Does innate immune privilege exist?

Abstract
Immune privilege in the eye is believed to originate from the eye's need to avoid the sight‐destroying consequences of inflammation. Over the past 25 years, many of the anatomical, cellular, and molecular mechanisms by which the eye avoids inflammation secondary to adaptive immune responses have been elucidated. In the recent past, it has become increasingly clear that innate immune responses play a critical role in activating the adaptive immune response. Moreover, innate immunity itself carries a heavy burden of inflammation, thereby posing a threat to vision if it should occur intraocularly.

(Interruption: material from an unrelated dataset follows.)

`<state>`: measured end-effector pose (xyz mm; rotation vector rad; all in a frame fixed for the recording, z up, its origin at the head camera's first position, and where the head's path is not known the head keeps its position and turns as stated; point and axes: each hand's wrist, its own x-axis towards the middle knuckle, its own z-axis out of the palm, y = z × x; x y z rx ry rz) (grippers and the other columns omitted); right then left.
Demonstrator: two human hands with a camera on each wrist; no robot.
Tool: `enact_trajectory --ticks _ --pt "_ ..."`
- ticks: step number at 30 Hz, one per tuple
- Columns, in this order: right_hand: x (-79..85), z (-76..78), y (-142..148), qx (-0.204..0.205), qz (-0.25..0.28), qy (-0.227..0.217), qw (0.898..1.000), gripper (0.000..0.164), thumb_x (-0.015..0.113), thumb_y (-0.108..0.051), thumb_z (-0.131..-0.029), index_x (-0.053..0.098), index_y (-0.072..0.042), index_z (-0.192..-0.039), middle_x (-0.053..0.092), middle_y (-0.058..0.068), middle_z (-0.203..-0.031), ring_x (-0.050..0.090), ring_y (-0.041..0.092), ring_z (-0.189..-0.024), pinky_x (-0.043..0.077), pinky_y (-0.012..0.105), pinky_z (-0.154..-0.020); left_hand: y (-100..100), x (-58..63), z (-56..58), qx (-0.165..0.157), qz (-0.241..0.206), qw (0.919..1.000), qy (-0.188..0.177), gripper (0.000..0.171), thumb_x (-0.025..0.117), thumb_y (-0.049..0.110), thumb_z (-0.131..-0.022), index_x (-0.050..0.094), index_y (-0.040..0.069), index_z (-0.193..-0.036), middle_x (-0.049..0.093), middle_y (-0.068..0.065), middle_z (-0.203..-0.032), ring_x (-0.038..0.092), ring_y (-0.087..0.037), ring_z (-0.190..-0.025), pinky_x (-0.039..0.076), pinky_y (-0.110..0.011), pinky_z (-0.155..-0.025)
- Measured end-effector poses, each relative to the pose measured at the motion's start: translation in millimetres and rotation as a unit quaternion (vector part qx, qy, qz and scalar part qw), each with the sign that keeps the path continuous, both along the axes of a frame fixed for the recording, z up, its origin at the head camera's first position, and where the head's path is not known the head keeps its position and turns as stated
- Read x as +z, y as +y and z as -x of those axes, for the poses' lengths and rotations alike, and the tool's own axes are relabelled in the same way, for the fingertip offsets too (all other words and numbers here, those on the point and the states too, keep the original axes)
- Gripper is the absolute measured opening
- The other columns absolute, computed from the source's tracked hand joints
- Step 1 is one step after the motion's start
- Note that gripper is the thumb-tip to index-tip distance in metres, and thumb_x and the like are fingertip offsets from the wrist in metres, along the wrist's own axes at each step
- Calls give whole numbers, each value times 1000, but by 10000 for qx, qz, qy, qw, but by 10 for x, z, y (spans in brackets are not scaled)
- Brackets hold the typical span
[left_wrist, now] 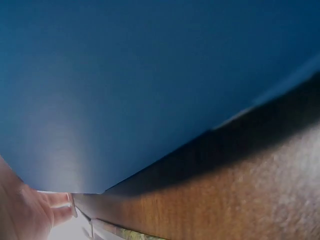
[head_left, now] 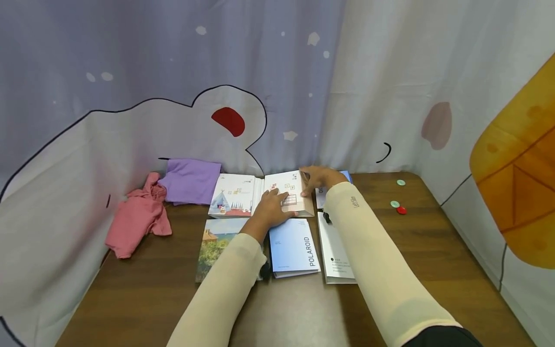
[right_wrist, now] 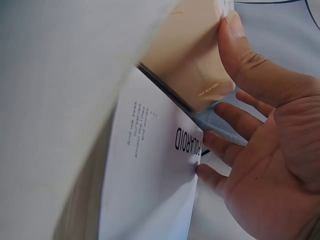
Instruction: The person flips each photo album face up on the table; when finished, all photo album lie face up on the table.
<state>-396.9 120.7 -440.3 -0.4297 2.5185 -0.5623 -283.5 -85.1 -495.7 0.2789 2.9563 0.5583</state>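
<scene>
My left hand [head_left: 272, 207] rests flat on a white illustrated book [head_left: 282, 179] in the back middle. At that book's right edge is my right hand [head_left: 320, 178]. In the right wrist view its thumb touches the book's beige side [right_wrist: 192, 62], and its spread fingers lie by the edge of a pale POLAROID album [right_wrist: 155, 165]. Left of the middle book lies a matching white book with a tent drawing [head_left: 236, 190]. A blue POLAROID album [head_left: 289, 246] lies below my left hand; a blue surface [left_wrist: 130, 85] fills most of the left wrist view, hiding most of the hand.
A landscape-covered book [head_left: 212, 246] lies front left, and a white book [head_left: 336, 260] front right, partly under my right sleeve. Purple cloth [head_left: 192, 180] and pink cloth [head_left: 138, 221] lie at the left. Green and red discs [head_left: 401, 210] sit at the right. A curtain [head_left: 286, 72] hangs behind.
</scene>
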Motion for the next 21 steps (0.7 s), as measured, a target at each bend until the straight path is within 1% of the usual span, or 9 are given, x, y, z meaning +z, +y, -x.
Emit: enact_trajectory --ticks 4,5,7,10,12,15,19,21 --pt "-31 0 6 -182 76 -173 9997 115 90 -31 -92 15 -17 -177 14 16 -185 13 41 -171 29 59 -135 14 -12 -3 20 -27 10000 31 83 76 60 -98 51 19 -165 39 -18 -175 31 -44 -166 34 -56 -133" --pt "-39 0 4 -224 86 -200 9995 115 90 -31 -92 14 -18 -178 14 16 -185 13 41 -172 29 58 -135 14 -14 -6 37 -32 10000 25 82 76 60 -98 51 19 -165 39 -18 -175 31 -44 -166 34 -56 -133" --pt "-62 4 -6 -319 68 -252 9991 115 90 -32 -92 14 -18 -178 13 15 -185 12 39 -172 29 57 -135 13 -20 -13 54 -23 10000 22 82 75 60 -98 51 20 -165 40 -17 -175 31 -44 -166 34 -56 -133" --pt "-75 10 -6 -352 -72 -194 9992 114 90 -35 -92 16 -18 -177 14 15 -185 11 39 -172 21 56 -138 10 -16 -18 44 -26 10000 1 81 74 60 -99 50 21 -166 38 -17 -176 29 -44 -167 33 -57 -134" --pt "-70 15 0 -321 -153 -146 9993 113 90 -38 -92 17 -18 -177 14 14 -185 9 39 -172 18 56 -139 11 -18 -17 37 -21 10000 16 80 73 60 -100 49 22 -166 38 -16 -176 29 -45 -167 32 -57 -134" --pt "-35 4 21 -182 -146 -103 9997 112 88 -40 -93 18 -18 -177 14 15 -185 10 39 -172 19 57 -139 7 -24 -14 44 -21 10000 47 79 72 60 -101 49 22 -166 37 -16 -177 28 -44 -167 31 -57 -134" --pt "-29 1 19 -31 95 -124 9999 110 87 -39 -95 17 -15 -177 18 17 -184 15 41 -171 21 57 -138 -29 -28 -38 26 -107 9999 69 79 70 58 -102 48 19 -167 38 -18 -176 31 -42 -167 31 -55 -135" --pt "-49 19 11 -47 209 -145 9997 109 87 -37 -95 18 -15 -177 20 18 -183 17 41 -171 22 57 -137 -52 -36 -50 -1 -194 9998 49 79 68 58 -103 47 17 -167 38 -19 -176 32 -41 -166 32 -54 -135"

Ocular immunologists have now begun to inquire into the extent to which the eye regulates the expression of innate immunity in oculi. Evidence is presented which indicates that factors found in normal aqueous humor (1) prevent NK cells from lysing their targets, (2) inhibit neutrophil activation by CD95 ligand, (3) suppress nitric oxide production by activated macrophages, and (4) interfere with complement activation via the alternative pathway. These factors include transforming growth factor‐β2, α‐melanocyte‐stimulating hormone, calcitonin gene‐related peptide, and migration inhibitory factor. The ability of the eye to prevent intraocular activation of innate immune effectors spares the corneal endothelium (which expresses CD95 ligand constitutively, but low levels of MHC class I molecules) from destruction by NK cells and neutrophils, and protects the visual axis from distortion by macrophage and complement‐mediated inflammation. Thus, privilege exists in the eye for both adaptive and innate immunity. J. Leukoc. Biol. 67: 479–487; 2000.